- **Work to complete**
Pull every line containing the word "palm" out of the material below.

- **Data in this exercise**
····················

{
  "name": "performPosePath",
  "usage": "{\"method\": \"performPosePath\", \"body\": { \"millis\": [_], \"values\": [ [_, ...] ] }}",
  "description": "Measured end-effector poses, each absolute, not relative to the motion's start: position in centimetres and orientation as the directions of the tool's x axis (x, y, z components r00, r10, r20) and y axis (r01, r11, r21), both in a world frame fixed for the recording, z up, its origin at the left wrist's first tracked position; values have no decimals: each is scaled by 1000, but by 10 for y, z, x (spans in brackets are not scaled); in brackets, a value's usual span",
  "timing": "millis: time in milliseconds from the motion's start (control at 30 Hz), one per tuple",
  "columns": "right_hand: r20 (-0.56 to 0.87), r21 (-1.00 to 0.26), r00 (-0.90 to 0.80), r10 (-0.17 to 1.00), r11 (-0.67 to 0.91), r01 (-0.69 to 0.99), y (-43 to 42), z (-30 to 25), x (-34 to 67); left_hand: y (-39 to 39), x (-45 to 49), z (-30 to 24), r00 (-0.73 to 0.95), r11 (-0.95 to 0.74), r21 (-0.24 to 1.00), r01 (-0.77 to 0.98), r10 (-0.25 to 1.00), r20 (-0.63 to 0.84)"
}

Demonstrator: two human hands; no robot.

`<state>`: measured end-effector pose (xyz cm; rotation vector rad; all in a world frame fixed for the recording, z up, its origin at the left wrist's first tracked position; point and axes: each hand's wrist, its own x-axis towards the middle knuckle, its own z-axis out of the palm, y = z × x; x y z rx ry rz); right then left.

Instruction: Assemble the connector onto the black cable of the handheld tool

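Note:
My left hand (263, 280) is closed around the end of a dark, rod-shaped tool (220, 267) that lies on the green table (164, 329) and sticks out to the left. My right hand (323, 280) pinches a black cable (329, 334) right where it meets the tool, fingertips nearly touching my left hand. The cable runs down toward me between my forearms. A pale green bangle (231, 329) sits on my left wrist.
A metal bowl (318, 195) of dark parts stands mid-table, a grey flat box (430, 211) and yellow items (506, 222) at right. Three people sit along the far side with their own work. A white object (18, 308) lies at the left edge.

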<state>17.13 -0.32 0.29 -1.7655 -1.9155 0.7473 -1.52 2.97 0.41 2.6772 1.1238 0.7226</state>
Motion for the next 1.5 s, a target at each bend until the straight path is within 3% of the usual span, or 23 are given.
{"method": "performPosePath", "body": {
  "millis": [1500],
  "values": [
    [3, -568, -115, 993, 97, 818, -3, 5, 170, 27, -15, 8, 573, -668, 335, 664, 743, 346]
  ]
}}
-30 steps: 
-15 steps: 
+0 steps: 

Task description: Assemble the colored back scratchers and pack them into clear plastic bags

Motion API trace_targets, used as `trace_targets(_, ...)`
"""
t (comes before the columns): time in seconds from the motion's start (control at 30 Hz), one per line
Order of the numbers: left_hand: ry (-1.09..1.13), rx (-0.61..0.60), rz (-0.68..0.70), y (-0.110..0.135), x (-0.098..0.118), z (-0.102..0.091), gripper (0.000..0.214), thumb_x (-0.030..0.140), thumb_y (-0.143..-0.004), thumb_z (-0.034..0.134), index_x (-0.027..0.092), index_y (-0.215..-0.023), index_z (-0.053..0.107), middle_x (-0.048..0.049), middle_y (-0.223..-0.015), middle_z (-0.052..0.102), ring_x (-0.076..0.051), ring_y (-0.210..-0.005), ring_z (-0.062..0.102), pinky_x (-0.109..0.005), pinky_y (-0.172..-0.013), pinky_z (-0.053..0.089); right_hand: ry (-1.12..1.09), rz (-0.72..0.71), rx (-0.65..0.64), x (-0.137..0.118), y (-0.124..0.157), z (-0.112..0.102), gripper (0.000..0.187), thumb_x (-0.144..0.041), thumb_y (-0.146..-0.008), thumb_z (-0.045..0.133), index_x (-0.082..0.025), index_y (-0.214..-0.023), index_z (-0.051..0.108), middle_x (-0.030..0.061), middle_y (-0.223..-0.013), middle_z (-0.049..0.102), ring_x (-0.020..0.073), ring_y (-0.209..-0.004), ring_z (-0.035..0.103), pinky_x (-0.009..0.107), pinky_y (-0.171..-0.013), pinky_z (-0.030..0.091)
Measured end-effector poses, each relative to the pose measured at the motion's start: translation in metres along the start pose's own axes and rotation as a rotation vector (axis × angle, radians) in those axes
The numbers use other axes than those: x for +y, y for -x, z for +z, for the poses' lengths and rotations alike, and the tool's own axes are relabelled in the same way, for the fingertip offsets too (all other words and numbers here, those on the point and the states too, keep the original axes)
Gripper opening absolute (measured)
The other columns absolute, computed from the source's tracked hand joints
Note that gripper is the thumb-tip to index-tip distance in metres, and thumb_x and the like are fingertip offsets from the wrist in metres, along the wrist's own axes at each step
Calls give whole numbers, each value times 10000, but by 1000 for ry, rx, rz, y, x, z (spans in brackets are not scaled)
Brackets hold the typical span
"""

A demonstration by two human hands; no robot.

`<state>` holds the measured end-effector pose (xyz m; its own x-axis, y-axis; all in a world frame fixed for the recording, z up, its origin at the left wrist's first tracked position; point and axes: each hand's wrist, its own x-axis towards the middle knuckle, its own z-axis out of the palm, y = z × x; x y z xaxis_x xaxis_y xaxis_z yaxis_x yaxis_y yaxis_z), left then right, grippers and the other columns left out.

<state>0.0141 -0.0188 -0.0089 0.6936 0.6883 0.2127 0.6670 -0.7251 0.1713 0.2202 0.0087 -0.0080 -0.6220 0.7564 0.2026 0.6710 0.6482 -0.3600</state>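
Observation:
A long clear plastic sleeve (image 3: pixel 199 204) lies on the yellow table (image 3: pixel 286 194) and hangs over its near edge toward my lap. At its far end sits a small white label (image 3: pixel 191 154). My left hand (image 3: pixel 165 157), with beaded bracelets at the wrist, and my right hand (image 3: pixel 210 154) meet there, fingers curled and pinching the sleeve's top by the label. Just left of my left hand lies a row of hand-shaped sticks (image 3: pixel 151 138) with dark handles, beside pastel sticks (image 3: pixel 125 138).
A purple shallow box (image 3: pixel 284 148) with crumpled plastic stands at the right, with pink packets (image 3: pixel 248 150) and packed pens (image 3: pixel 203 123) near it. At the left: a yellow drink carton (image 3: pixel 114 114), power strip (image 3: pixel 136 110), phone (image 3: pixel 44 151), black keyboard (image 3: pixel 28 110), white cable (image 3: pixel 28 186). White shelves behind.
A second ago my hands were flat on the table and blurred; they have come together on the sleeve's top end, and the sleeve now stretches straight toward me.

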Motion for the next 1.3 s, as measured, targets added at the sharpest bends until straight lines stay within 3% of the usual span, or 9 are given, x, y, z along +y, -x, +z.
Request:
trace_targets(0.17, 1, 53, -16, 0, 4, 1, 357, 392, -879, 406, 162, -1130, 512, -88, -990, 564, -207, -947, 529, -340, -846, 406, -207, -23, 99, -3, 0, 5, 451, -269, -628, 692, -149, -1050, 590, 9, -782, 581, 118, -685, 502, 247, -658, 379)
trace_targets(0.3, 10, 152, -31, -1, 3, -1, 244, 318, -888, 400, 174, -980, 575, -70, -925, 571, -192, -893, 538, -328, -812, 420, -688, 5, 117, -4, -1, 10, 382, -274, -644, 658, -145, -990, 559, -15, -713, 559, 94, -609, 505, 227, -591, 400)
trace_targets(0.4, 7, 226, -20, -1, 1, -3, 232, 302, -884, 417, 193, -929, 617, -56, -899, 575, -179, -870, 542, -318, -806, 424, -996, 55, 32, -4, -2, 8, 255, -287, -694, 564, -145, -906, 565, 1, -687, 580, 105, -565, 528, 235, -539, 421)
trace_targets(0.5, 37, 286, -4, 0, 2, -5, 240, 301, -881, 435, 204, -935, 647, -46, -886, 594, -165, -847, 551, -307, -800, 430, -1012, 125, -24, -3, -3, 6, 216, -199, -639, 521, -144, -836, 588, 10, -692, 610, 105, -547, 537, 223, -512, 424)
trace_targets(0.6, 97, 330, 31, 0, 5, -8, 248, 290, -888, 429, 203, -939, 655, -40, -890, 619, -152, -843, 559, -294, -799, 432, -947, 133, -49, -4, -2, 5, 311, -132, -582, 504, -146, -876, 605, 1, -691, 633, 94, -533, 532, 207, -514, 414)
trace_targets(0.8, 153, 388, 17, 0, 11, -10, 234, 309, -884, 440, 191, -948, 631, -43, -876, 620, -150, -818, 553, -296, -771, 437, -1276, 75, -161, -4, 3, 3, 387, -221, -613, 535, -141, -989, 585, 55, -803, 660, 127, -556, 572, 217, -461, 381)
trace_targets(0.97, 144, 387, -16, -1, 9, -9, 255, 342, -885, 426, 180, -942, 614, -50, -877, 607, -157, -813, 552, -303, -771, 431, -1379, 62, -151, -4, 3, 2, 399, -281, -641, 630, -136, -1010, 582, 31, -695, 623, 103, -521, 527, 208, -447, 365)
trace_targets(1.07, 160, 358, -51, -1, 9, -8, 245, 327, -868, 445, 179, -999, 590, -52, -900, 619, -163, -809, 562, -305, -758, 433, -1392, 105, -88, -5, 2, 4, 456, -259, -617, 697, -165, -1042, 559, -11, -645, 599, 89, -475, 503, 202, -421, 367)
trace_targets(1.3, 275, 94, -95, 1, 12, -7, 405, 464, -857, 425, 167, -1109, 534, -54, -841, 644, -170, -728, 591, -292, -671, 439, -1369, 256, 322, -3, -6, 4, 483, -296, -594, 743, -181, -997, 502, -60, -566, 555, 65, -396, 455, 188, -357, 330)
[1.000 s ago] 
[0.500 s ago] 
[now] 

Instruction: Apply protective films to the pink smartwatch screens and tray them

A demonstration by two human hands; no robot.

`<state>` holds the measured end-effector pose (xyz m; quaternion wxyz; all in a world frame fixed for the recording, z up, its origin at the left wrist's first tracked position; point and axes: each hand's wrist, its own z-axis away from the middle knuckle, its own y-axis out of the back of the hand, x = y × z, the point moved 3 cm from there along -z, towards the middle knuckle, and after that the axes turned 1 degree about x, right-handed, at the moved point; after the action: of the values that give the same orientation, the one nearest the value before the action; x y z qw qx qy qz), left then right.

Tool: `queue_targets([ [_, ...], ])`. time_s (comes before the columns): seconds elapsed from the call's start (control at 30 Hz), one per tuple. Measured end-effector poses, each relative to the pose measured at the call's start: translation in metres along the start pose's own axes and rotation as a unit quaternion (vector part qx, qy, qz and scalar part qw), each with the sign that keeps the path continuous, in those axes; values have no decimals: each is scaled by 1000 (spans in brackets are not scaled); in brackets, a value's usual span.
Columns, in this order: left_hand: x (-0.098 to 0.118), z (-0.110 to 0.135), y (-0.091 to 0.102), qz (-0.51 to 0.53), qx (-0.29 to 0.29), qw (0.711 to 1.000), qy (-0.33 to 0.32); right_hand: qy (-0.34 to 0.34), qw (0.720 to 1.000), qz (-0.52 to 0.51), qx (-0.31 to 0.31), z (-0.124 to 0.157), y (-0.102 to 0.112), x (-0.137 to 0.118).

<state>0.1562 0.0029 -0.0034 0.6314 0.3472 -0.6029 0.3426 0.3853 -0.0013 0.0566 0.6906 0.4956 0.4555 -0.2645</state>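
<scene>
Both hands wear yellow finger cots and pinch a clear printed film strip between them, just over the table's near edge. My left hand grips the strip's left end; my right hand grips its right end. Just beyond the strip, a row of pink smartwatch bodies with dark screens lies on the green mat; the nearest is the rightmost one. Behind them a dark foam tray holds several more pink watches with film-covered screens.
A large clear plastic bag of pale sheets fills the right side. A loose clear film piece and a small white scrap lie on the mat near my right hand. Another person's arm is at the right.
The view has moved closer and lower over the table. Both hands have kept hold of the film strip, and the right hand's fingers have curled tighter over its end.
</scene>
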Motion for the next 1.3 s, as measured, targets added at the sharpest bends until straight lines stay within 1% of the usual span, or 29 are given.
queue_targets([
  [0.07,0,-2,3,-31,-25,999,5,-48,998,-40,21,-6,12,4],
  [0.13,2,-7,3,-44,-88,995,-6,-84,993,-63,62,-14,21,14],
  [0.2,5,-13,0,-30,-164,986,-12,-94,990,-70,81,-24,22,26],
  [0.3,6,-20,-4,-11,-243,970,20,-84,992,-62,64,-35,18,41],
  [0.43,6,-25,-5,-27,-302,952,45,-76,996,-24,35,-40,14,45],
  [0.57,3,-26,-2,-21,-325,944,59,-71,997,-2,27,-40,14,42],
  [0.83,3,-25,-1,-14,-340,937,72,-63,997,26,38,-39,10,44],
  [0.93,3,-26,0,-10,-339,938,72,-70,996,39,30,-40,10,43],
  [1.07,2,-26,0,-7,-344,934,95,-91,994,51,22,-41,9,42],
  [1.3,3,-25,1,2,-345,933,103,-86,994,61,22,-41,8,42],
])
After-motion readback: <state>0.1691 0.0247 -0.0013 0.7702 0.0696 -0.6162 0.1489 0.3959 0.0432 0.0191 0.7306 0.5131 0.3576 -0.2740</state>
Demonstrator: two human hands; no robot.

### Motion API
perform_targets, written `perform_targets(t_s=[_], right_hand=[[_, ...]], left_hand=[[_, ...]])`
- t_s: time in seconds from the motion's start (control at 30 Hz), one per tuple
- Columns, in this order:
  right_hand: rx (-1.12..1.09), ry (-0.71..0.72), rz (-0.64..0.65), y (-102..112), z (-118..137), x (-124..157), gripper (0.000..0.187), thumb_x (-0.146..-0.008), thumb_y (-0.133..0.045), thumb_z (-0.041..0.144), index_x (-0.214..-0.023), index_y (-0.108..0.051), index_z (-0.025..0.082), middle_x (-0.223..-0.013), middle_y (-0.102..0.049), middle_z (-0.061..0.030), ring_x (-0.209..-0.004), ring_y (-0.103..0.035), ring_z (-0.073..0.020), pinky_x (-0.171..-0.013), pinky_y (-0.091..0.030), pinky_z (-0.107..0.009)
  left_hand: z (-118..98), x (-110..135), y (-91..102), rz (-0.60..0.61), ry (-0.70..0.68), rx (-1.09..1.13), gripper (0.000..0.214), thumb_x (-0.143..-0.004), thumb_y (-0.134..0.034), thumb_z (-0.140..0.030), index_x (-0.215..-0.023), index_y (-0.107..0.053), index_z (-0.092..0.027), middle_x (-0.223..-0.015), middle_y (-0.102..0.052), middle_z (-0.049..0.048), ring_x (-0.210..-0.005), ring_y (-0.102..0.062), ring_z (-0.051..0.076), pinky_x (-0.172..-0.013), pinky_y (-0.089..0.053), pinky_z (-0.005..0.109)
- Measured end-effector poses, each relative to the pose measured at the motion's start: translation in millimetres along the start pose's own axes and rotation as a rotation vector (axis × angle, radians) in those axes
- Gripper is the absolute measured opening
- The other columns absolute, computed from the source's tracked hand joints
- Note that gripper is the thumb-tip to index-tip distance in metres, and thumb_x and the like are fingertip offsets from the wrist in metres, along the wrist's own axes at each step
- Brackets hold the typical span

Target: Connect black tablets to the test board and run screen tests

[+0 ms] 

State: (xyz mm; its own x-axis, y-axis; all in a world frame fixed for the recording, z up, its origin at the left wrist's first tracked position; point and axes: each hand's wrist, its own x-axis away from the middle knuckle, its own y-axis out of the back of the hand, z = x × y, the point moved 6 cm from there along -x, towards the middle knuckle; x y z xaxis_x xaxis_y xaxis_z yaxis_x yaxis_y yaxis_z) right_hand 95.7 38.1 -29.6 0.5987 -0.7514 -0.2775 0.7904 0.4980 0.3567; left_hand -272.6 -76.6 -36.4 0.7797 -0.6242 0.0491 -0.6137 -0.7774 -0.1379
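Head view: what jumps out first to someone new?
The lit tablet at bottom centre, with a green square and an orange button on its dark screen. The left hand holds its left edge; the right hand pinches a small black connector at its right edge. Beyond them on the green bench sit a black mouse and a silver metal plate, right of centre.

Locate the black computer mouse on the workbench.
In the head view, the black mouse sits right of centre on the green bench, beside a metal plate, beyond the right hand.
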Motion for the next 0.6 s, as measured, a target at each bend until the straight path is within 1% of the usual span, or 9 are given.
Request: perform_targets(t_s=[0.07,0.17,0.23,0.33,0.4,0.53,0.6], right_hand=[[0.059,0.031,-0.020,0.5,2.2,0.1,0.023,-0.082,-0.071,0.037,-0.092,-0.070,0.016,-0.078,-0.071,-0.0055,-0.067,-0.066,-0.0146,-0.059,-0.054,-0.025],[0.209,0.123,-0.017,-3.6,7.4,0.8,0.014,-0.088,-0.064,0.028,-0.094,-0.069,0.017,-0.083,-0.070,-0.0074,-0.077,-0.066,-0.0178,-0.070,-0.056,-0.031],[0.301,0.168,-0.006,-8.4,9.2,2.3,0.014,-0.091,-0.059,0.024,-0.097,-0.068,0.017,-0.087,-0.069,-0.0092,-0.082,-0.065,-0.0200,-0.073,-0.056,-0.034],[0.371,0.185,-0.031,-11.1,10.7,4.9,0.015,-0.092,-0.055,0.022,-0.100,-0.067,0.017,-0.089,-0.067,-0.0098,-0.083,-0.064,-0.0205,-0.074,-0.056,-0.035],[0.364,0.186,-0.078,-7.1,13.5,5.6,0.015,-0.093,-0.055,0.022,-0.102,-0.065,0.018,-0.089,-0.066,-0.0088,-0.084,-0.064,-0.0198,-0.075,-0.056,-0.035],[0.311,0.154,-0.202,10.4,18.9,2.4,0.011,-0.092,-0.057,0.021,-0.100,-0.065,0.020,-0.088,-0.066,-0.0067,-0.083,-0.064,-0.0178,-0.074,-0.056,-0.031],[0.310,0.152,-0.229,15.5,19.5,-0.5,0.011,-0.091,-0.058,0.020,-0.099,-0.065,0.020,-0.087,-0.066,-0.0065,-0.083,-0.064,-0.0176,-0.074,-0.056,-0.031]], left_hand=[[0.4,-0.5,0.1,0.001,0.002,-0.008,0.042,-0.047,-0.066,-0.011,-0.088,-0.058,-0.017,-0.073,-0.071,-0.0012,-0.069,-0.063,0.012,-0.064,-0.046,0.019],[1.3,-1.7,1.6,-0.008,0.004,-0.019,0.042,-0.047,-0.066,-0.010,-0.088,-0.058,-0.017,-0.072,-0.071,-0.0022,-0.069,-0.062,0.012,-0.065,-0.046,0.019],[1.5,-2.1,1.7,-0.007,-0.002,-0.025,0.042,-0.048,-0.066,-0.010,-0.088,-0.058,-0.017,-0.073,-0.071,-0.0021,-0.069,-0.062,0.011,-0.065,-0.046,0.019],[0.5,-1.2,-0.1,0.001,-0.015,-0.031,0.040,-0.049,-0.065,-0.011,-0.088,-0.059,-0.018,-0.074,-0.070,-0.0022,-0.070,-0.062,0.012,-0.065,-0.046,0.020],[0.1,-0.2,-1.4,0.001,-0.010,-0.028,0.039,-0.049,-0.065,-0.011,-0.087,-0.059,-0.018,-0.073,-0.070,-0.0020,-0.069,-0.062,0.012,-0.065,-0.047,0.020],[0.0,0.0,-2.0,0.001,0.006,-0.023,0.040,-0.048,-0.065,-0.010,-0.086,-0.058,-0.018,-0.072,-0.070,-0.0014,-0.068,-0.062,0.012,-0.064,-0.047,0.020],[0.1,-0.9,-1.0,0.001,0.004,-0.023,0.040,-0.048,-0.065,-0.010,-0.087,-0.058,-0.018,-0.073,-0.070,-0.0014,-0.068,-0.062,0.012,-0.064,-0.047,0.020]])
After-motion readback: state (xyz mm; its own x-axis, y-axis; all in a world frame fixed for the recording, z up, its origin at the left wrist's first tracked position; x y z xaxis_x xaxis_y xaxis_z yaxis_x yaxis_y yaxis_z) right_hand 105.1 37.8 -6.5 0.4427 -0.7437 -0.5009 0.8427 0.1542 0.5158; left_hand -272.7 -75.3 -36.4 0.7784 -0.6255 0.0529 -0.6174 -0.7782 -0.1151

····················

- **Solution to the problem**
`<state>`: measured end-effector pose (xyz cm; rotation vector rad; all in a world frame fixed for the recording, z up, its origin at the left wrist's first tracked position; point and axes: each hand's wrist, its own x-axis towards the middle knuckle, its own z-axis out of the palm, y = z × x; x y z rx ry rz); right then left.
`<state>` holds the measured end-effector pose (xyz m; its own x-axis, y-axis; all in a world frame fixed for the recording, z up, its origin at the left wrist's first tracked position; point and axes: each hand's wrist, its own x-axis towards the middle knuckle, its own z-axis out of the palm, y = z × x; x y z xaxis_x xaxis_y xaxis_z yaxis_x yaxis_y yaxis_z), left then right, grippers and the other columns left out.

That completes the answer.